In the listing that follows, copy out each line that includes the word "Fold".

====================

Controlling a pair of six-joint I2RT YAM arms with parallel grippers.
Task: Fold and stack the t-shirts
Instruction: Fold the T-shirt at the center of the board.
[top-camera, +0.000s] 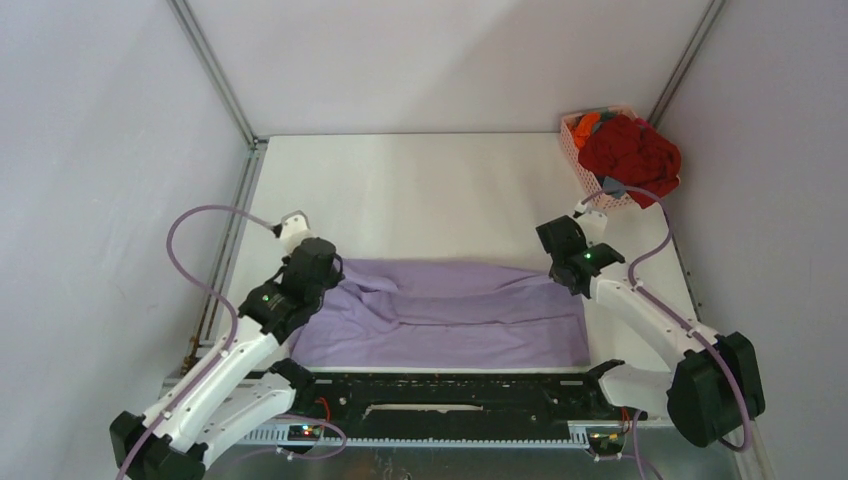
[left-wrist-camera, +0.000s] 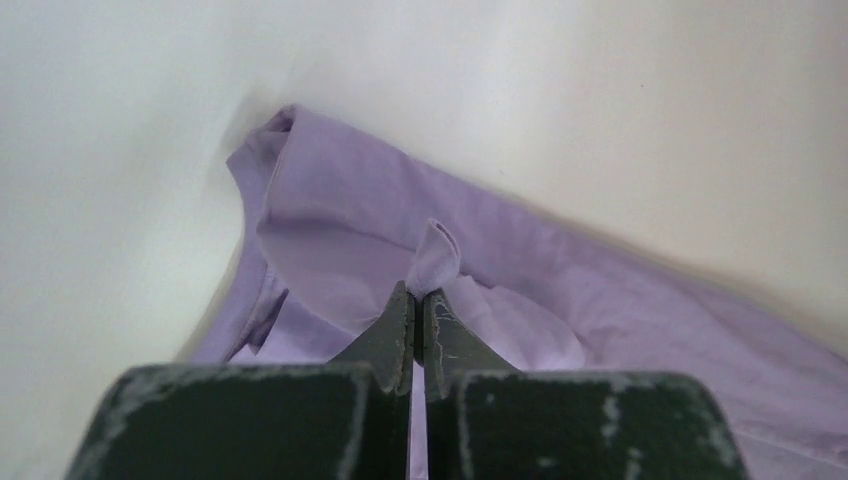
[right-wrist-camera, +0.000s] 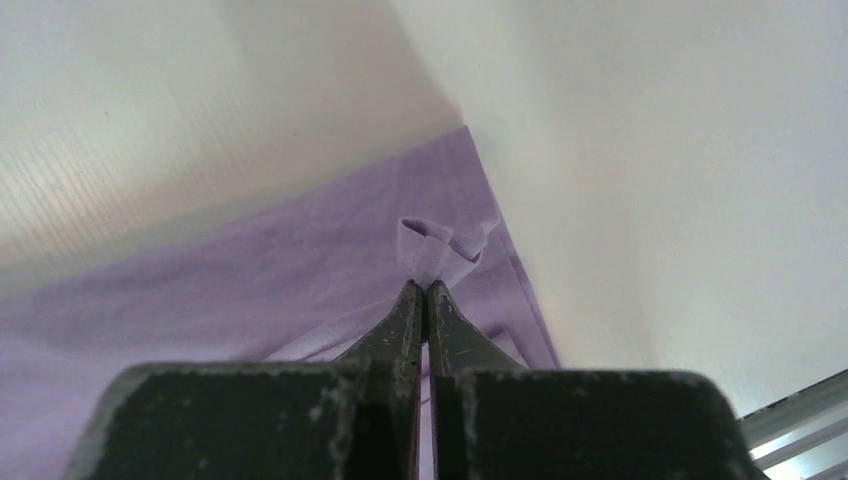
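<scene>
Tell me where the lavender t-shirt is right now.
In the top view, the lavender t-shirt lies on the table near the arm bases, centred, its far corners pinched by the left gripper and right gripper.

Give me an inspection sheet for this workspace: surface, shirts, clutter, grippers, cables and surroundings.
Surface: white table, no stains seen.
Job's things: lavender t-shirt spread near the arms, wrinkled along its far edge; dark red shirt and orange shirt heaped in the pink basket at the far right corner.
Clutter: nothing seen.
Grippers: left gripper and right gripper each shut on a pinch of the lavender t-shirt, at its far corners.
Cables: purple cables loop off both arms.
Surroundings: white walls, metal frame posts.
</scene>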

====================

» SOLUTION
Task: Fold and stack the t-shirts
Instruction: Fold the T-shirt at the center of the board.

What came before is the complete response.